Andere Mitglieder der Clostridien verursachen übrigens Krankheiten wie Gangrän (auch Brand genannt), Wundstarrkrampf, Blutvergiftung, Magen-Darmentzündung, Dickdarmentzündung und Botulismus. Jedoch sind Mitglieder dieser Bakteriengruppe nicht das erste Mal treibende Kraft bei "volkstümlichen" Pflanzentechnologien. Zum Beispiel basiert das "Rötten", eine altägyptische Methode zur Gewinnung von Jutefasern aus Riedgras, auf der Pektin-verdauenden Fähigkeit eines Clostridiums. Professor Gareth Morris, Spezialist für Clostridien-Biotransformation der University of Wales sagt: "Clostridien sind dafür bekannt, ein stark reduktives Milieu zu erschaffen, aber bisher weiß noch niemand wie".

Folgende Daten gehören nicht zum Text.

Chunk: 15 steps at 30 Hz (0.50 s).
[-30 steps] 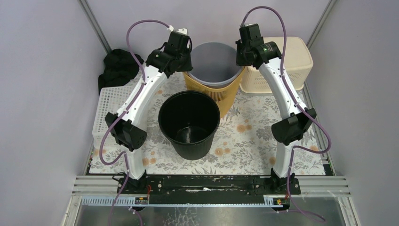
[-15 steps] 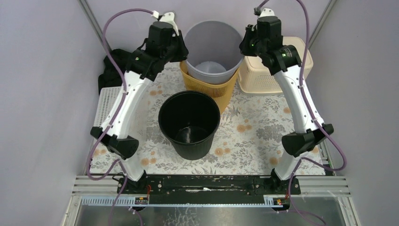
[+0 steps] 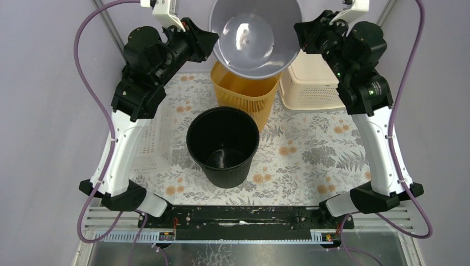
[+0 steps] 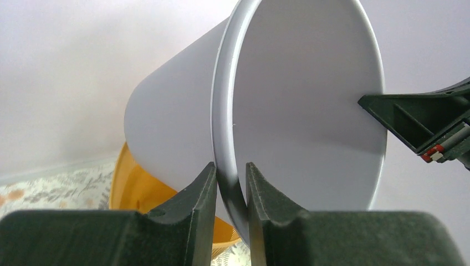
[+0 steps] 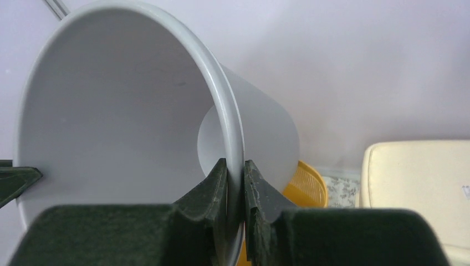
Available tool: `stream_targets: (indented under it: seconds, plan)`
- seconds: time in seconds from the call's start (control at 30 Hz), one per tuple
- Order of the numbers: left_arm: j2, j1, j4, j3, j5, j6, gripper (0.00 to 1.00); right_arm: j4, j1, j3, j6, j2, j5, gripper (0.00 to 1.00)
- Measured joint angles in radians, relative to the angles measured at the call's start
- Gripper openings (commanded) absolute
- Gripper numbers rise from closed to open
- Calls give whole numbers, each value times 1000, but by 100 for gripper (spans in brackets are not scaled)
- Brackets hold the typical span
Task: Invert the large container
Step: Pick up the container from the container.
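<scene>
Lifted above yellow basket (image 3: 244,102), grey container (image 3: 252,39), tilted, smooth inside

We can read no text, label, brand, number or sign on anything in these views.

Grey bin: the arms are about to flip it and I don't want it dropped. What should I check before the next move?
1. Pinch of the left gripper on the rim of the grey bin: ok.
2. Pinch of the right gripper on the opposite rim: ok.
3. Bin empty inside: ok.
4. Bin lifted out of the yellow basket: ok.
5. Bin upside down: not ok, its mouth faces up toward the top camera.
6. Free landing spot: cannot tell; the black bucket stands mid-mat.
</scene>
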Motion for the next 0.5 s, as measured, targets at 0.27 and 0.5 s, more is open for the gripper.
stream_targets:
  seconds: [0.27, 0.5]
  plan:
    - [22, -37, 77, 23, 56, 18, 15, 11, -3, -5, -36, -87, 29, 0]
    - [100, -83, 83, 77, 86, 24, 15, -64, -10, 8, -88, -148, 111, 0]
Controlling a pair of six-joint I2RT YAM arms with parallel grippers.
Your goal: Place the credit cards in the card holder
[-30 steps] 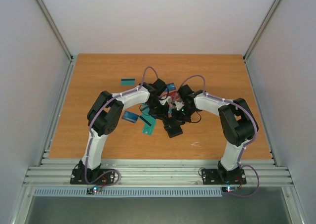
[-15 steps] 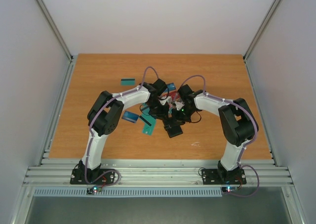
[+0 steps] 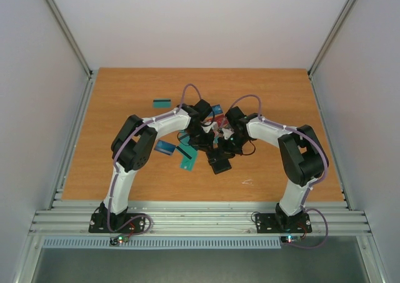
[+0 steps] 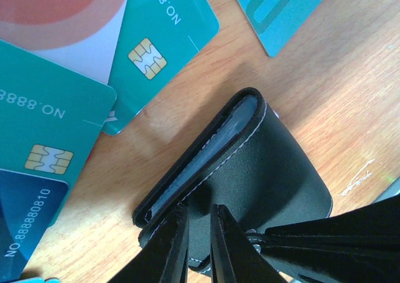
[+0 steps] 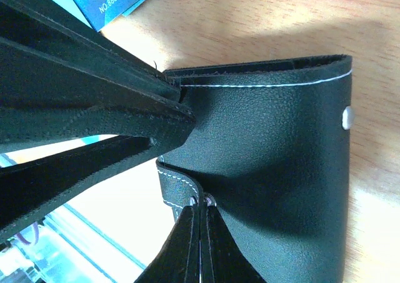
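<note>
The black card holder (image 4: 269, 164) lies on the wood, its cover slightly apart so the grey-teal inside shows along the edge. My left gripper (image 4: 200, 211) is pinched shut on the edge of its cover. My right gripper (image 5: 201, 207) is shut on the holder's small stitched strap with the snap. Credit cards lie beside the holder: a teal chip card (image 4: 165, 45), a second teal one (image 4: 44, 127), a red-and-white one (image 4: 56, 14) and a blue one (image 4: 25, 227). In the top view both grippers meet over the holder (image 3: 220, 164) at mid-table.
More teal cards lie to the left (image 3: 162, 102), (image 3: 165, 148), (image 3: 187, 159), and a blue one (image 3: 217, 109) behind the wrists. Grey walls close off the left, right and back of the table (image 3: 281, 95). A metal rail (image 3: 200, 217) runs along the near edge.
</note>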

John und seine Mitarbeiter sind daran interessiert, die Clostridien-Reduktions-Färbemethode in einen industriellen Prozeß weiterzuentwickeln. "Indigo wird heutzutage durch Zugabe von Natrium-Dithionit reduziert und in eine lösliche Form überführt. Soweit wir wissen, entstehen beim Färberwaid-Prozeß keine Toxine. Entsorgung oder Recycling der Bakterien dürfte also leichter sein als die bisherige Entsorgung der umweltschädlichen Produkte der Dithionit-Oxidation", sagt John.